TASK TO CARRY OUT
Transcription of the full listing is required, character for character.

SOURCE DATA
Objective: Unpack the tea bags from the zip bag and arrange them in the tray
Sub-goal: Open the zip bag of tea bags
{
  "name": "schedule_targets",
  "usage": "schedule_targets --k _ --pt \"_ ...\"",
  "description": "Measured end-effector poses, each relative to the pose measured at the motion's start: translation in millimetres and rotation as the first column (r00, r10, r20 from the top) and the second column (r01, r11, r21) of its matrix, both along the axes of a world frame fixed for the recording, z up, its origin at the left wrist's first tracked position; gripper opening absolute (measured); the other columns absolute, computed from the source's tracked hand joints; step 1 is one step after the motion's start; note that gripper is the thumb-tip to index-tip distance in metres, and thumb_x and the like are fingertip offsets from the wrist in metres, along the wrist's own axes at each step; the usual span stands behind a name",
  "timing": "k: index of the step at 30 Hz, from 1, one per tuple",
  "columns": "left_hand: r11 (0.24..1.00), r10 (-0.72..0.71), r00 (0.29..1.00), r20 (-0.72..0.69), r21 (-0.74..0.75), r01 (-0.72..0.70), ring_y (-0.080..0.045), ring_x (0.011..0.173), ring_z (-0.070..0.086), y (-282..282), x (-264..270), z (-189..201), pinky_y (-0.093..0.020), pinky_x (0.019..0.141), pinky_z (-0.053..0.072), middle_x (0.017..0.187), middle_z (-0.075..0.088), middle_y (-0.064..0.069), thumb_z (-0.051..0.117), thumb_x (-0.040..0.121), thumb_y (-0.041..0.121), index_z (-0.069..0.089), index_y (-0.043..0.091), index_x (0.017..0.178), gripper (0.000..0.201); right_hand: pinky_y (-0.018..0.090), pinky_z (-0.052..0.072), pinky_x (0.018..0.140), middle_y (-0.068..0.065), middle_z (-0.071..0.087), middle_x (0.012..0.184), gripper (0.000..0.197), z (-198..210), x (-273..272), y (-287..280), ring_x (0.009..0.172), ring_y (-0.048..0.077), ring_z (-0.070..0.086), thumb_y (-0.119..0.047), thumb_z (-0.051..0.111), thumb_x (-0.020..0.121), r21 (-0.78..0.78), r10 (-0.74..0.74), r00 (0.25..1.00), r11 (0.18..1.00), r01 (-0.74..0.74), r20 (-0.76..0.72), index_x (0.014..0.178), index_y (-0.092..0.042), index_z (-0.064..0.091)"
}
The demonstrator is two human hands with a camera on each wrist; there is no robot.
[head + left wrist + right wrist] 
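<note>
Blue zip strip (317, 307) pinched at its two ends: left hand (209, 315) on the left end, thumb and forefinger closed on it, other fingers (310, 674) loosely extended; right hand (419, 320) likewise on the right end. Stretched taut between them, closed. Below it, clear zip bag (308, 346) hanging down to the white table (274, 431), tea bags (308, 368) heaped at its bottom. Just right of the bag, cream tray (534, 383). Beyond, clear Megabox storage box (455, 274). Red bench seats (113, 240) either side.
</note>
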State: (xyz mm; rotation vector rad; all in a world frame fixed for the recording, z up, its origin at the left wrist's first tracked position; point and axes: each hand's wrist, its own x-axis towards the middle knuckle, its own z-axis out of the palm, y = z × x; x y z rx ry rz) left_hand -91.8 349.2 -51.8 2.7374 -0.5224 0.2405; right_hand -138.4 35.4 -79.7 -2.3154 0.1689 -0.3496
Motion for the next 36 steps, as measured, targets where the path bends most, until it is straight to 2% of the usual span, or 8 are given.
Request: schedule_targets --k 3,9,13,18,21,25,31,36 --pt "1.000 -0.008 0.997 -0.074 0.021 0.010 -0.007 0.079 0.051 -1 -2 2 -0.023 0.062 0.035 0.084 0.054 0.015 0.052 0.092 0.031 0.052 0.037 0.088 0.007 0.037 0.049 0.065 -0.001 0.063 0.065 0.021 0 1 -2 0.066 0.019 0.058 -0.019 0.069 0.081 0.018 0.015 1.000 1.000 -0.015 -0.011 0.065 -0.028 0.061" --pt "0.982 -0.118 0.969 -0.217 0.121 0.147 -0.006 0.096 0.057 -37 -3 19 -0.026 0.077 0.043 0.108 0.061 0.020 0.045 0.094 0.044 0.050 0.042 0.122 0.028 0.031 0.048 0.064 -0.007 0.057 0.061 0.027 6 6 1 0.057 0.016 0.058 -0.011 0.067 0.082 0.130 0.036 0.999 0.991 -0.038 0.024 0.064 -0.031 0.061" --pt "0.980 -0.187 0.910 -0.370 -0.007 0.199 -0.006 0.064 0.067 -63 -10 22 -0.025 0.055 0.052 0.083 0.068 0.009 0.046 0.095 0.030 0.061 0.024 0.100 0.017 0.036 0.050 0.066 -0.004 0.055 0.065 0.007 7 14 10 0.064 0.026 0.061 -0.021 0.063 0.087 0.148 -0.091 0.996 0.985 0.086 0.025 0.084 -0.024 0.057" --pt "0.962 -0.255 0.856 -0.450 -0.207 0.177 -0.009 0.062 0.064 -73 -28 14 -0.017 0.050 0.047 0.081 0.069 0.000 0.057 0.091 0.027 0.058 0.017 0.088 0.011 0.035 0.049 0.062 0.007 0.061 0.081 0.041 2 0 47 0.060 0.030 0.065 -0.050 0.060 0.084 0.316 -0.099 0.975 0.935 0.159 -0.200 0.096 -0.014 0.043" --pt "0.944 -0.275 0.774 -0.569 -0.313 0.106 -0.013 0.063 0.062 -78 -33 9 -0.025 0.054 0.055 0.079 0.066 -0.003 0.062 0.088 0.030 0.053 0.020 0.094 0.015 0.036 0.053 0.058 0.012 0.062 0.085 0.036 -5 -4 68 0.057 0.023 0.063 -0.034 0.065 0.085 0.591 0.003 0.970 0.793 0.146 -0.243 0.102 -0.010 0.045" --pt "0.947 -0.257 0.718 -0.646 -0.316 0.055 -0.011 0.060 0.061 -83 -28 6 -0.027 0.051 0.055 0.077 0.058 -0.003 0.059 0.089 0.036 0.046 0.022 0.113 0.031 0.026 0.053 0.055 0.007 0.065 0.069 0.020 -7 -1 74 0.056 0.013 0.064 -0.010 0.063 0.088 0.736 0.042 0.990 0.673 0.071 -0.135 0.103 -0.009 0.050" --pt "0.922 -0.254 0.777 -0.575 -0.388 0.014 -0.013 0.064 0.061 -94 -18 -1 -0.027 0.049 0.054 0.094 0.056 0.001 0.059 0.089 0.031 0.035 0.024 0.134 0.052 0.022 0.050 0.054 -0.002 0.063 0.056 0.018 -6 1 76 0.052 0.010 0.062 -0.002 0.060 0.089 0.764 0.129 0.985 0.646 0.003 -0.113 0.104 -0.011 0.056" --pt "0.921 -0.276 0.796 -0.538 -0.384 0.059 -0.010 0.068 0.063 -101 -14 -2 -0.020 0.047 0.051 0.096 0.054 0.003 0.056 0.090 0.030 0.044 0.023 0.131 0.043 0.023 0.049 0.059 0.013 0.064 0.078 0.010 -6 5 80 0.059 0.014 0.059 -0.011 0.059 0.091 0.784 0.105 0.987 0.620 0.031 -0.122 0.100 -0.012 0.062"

RESPONSE TO THE EXERCISE
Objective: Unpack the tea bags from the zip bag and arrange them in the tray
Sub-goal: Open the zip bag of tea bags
{
  "name": "schedule_targets",
  "usage": "schedule_targets --k _ --pt \"_ ...\"",
  "description": "Measured end-effector poses, each relative to the pose measured at the motion's start: translation in millimetres and rotation as the first column (r00, r10, r20 from the top) and the second column (r01, r11, r21) of its matrix, both along the axes of a world frame fixed for the recording, z up, its origin at the left wrist's first tracked position; gripper opening absolute (measured); the other columns absolute, computed from the source's tracked hand joints; step 1 is one step after the motion's start; note that gripper is the thumb-tip to index-tip distance in metres, and thumb_x and the like are fingertip offsets from the wrist in metres, along the wrist's own axes at each step; the usual span stands behind a name",
  "timing": "k: index of the step at 30 Hz, from 1, one per tuple",
  "columns": "left_hand: r11 (0.24..1.00), r10 (-0.72..0.71), r00 (0.29..1.00), r20 (-0.72..0.69), r21 (-0.74..0.75), r01 (-0.72..0.70), ring_y (-0.080..0.045), ring_x (0.011..0.173), ring_z (-0.070..0.086), y (-282..282), x (-264..270), z (-189..201), pinky_y (-0.093..0.020), pinky_x (0.019..0.141), pinky_z (-0.053..0.072), middle_x (0.017..0.187), middle_z (-0.075..0.088), middle_y (-0.064..0.069), thumb_z (-0.051..0.117), thumb_x (-0.040..0.121), thumb_y (-0.041..0.121), index_z (-0.069..0.089), index_y (-0.043..0.091), index_x (0.017..0.178), gripper (0.000..0.201); right_hand: pinky_y (-0.018..0.090), pinky_z (-0.052..0.072), pinky_x (0.018..0.140), middle_y (-0.068..0.065), middle_z (-0.071..0.087), middle_x (0.012..0.184), gripper (0.000..0.197), z (-198..210), x (-273..272), y (-287..280), ring_x (0.009..0.172), ring_y (-0.048..0.077), ring_z (-0.070..0.086), thumb_y (-0.119..0.047), thumb_z (-0.051..0.111), thumb_x (-0.020..0.121), r21 (-0.78..0.78), r10 (-0.74..0.74), r00 (0.25..1.00), r11 (0.18..1.00), r01 (-0.74..0.74), r20 (-0.76..0.72), index_x (0.014..0.178), index_y (-0.092..0.042), index_z (-0.064..0.091)"
}
The demonstrator is two human hands with a camera on each wrist; there is no robot.
[head + left wrist + right wrist] 
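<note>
Blue zip strip (317, 307) pinched at its two ends: left hand (209, 315) on the left end, thumb and forefinger closed on it, other fingers (310, 674) loosely extended; right hand (419, 320) likewise on the right end. Stretched taut between them, closed. Below it, clear zip bag (308, 346) hanging down to the white table (274, 431), tea bags (308, 368) heaped at its bottom. Just right of the bag, cream tray (534, 383). Beyond, clear Megabox storage box (455, 274). Red bench seats (113, 240) either side.
</note>
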State: (xyz mm; rotation vector rad; all in a world frame fixed for the recording, z up, its origin at the left wrist's first tracked position; point and axes: each hand's wrist, its own x-axis towards the middle knuckle, its own z-axis out of the palm, y = z × x; x y z rx ry rz) left_hand -91.8 349.2 -51.8 2.7374 -0.5224 0.2405; right_hand -138.4 35.4 -79.7 -2.3154 0.1689 -0.3496
Motion for the next 36 steps, as measured, targets where the path bends most, until it is straight to 2% of the usual span, or 8 are given.
Request: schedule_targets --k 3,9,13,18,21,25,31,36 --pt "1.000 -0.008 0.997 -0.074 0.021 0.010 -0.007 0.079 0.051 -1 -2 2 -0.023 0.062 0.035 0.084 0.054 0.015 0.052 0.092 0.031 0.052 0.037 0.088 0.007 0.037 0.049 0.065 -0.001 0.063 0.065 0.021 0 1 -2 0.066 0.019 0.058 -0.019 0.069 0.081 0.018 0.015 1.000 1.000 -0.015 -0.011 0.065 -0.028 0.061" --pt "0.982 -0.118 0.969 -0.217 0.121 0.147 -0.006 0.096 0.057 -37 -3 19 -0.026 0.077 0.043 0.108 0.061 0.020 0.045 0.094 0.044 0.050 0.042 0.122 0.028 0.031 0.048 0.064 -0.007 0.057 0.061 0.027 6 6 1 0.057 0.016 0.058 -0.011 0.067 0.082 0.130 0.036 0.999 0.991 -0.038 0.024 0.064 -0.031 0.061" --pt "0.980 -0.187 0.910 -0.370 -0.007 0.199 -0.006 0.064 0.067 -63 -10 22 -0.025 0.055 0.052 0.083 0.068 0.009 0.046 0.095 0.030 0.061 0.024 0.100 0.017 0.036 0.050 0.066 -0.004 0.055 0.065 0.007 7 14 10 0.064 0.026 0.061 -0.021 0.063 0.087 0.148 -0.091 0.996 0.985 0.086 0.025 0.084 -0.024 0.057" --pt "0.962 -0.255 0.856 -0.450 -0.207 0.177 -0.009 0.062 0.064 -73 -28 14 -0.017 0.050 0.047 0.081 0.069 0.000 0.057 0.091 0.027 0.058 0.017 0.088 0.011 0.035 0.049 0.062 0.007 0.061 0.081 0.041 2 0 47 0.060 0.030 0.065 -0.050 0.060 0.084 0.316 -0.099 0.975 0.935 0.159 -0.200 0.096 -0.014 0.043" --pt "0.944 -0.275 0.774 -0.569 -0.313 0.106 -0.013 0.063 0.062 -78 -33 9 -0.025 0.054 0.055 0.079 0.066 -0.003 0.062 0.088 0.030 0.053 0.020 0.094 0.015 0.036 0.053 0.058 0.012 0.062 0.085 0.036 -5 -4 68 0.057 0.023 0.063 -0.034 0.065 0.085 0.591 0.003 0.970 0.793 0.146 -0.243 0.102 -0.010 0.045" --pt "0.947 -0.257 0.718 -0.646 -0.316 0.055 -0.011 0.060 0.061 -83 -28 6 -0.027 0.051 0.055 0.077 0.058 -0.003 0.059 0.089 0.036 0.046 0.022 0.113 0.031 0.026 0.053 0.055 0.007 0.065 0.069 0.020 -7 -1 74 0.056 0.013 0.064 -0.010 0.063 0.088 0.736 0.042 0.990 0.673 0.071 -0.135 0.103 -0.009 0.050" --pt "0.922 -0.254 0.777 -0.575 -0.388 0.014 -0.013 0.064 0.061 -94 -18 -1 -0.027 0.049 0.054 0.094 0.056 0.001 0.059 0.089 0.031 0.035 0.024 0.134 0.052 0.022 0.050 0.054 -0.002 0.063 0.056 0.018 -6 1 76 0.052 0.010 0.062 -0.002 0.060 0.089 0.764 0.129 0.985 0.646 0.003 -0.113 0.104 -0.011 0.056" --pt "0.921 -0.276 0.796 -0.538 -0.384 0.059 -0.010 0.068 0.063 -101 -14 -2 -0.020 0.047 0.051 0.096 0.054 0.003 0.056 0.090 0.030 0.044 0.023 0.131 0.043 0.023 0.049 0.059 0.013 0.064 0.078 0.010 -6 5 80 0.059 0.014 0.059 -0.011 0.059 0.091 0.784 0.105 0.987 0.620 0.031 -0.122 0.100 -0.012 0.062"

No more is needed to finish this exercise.